Diese Änderungen sind mit der steuerlichen Behandlung der ukrainischen Bürger im Ausland verbunden und betreffen vor allem die Gastarbeiter. Laut des Gesetzentwurfs wird es geplant, für die Verwandten die Verpflichtung der gegenseitigen Unterhaltsleistung aufzuheben. Eine Ausnahme werden die Ehepaare, die in der Ukraine ständig leben und arbeiten. Als Folge werden die Geldanweisungen an die Verwandten aus dem Ausland nicht als Teil des Familienbudgets, sondern als einzelne Einnahmequelle betrachtet und dementsprechend besteuert. Dabei wollen die Autoren des Gesetzentwurfs die Steuer auf die Einnahmen, die aus dem Ausland kommen, bis 25% für die Geldanweisungen von physischen und juristischen Personen erhöhen. Noch eine Neueinführung, die den ukrainischen Gasarbeitern Verluste bringt, wird die Aufhebung des Titels 170.11.4 vom Punkt 170.11 Artikel 170 des ukrainischen Steuergesetzbuches, der die Ukrainer von der nochmaligen Zahlung der Steuer auf die Einnahmen, die aus dem Ausland kommen, früher erließ, falls der Ukrainer die Lohnsteuer im Ausland schon bezahlt hatte. Diese Veränderungen stellen die Arbeitsmigranten vor eine schwierige Wahl: zu hohe Steuern zu zahlen, die das faktische Einkommen von der Arbeit im Ausland kürzen, oder andere Arbeit zu suchen.
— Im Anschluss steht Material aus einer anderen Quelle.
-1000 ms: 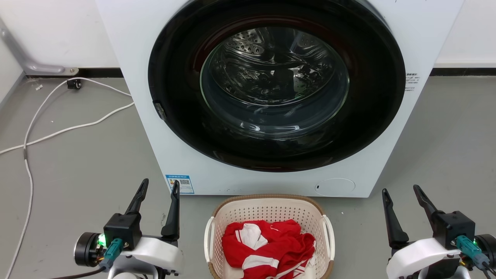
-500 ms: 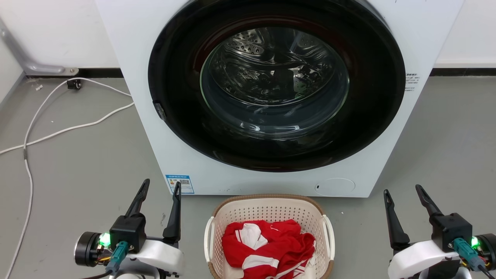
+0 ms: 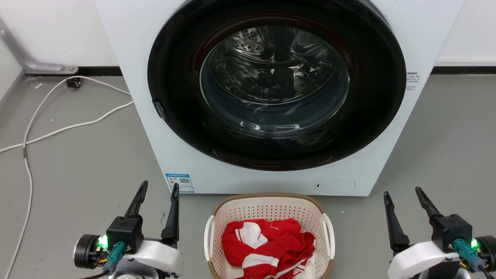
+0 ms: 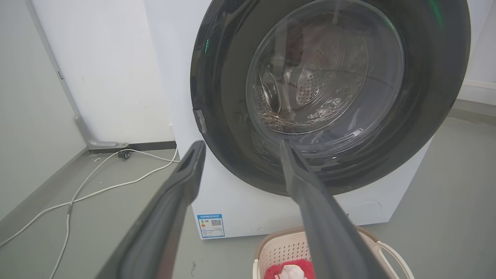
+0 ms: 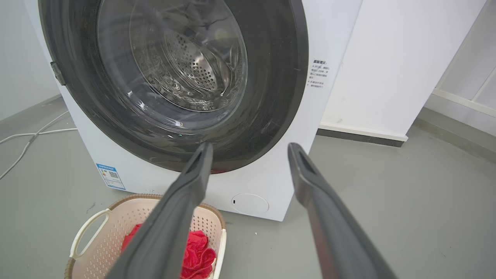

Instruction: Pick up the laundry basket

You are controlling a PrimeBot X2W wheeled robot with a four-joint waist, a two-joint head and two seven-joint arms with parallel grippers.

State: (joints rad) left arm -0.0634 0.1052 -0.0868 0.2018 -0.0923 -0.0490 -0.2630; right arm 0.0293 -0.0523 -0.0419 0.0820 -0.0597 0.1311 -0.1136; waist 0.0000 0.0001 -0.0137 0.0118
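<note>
Since the laundry basket (image 3: 271,210) is thin perforated plastic with one red-and-white garment (image 3: 271,244) crumpled inside, I judge it light, and springy rather than rigid. Its walls would likely bow if squeezed, and the smooth cream plastic offers little purchase. It sits on the grey floor (image 3: 77,162) directly before me, its far rim near the foot of the washing machine (image 3: 128,38), between my two hands. The places to take hold, I think, are the white loop handles, one on its left side (image 3: 208,238) and one on its right (image 3: 330,236). Each stands off the wall enough for a finger to pass through, and the brown woven-look rim beside them looks like the stiffest part. A lift by one handle would probably tip the basket and slide the garment, so taking both together seems safer. My left hand (image 3: 161,184) hangs open, fingers spread and holding nothing, off to the basket's left and apart from it. My right hand (image 3: 402,191) is likewise open and empty, farther off on the right. A white cable (image 3: 58,130) trails over the floor well to the left.
</note>
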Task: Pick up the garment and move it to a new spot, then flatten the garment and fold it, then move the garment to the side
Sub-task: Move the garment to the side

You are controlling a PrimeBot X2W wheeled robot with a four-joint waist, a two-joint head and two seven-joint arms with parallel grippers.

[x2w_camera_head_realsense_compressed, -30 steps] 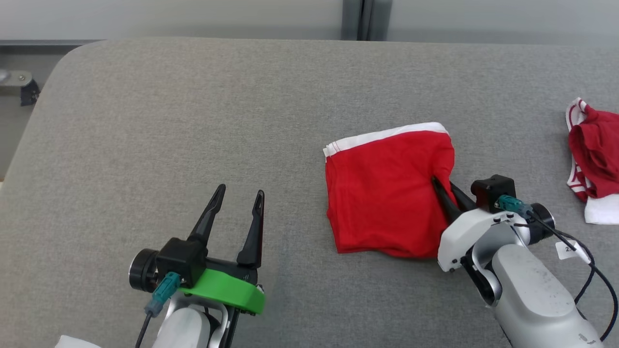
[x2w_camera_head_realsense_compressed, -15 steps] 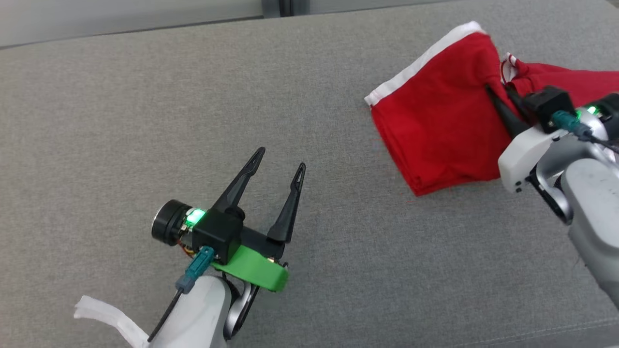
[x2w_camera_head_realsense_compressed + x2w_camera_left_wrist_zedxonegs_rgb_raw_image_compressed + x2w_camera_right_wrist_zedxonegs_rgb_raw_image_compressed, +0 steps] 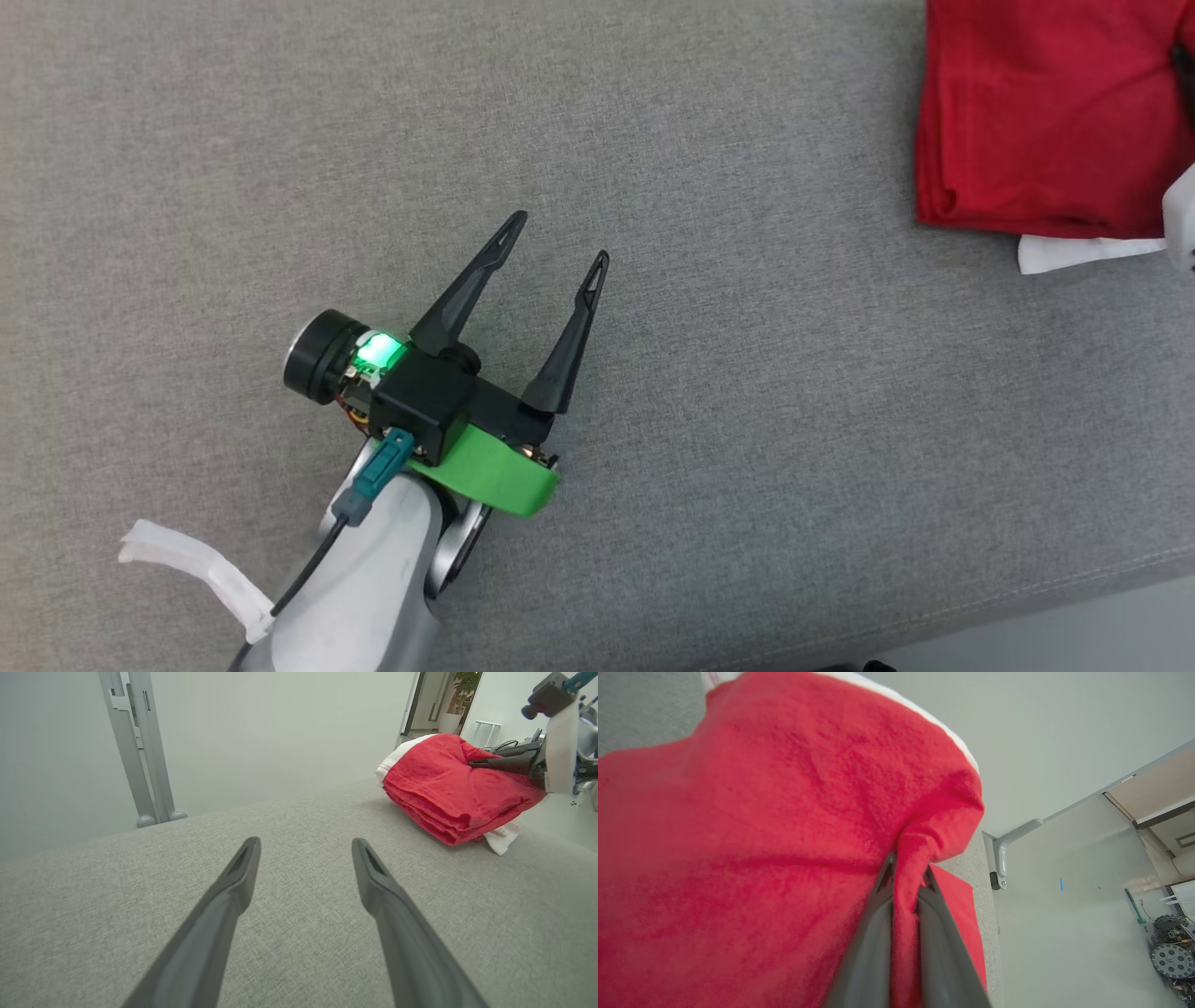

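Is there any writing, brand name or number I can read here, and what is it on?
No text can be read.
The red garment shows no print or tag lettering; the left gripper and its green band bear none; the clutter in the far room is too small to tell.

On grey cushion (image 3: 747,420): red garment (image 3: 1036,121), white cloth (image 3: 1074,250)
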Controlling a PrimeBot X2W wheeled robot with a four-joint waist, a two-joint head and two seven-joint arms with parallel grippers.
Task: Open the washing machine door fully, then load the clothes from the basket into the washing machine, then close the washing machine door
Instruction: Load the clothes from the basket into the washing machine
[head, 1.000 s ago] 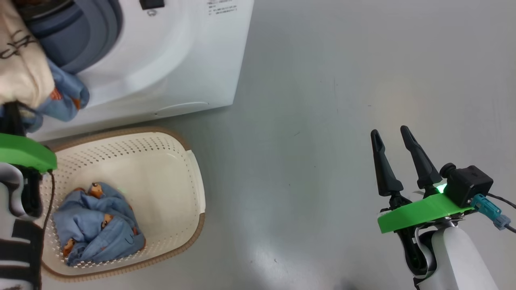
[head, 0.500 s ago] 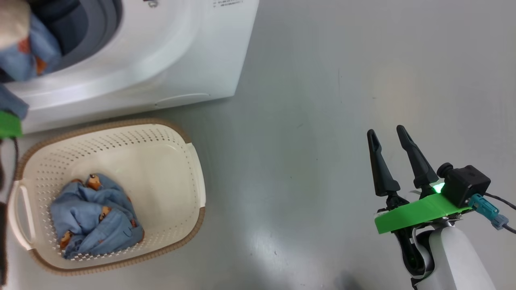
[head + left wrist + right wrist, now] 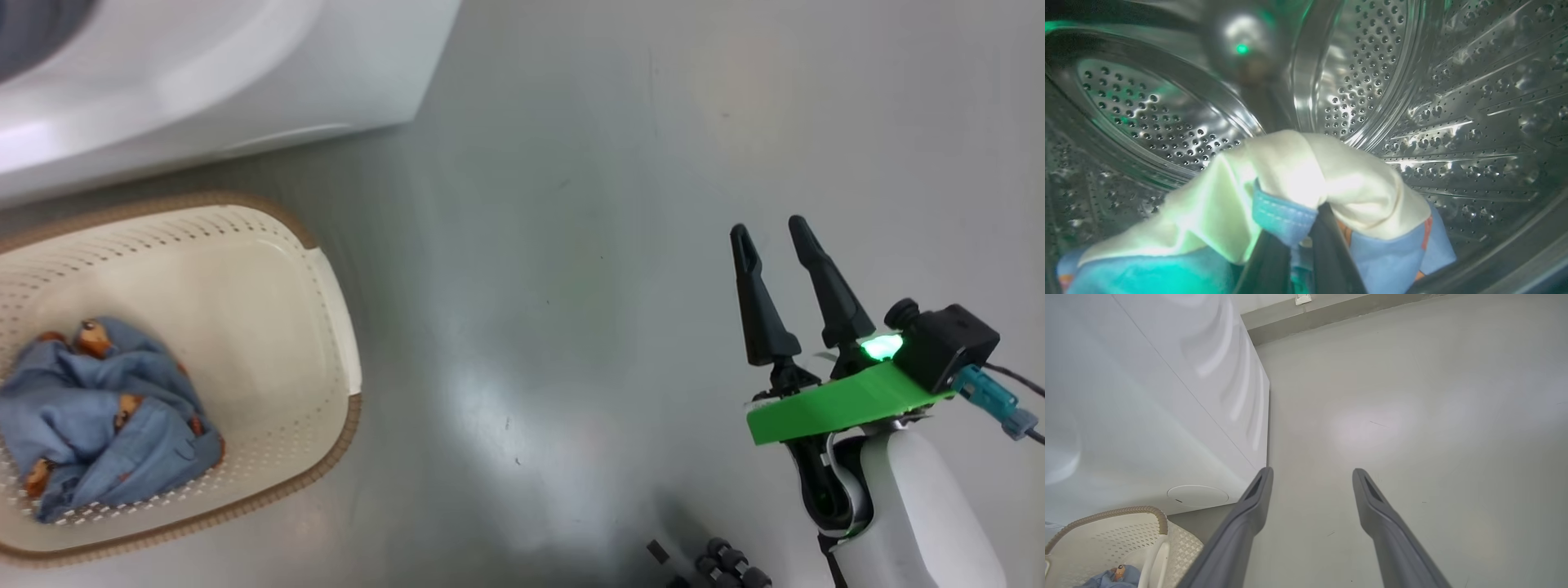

Allem Anschein nach will Kiew auf solche Weise nicht nur den Geldzufluss in den Staatshaushalt sichern, sondern auch die Ukrainer bewegen, die Arbeit in der Heimat zu suchen. Die Zweckmäßigkeit und Rechtmäßigkeit solcher grausamen Maßnahmen mitten in der wirtschaftlichen Krise und unter hoher Arbeitslosigkeit erregen Bedenken. In der langfristigen Perspektive können diese Schritte die Lage noch mehr verschlechtern und die Ukraine kann sich von ihrer erdrückenden Schuldenlast ohne Hilfe von außen nicht befreien. Wer wird der Ukraine dann helfen? Die Frage ist offen.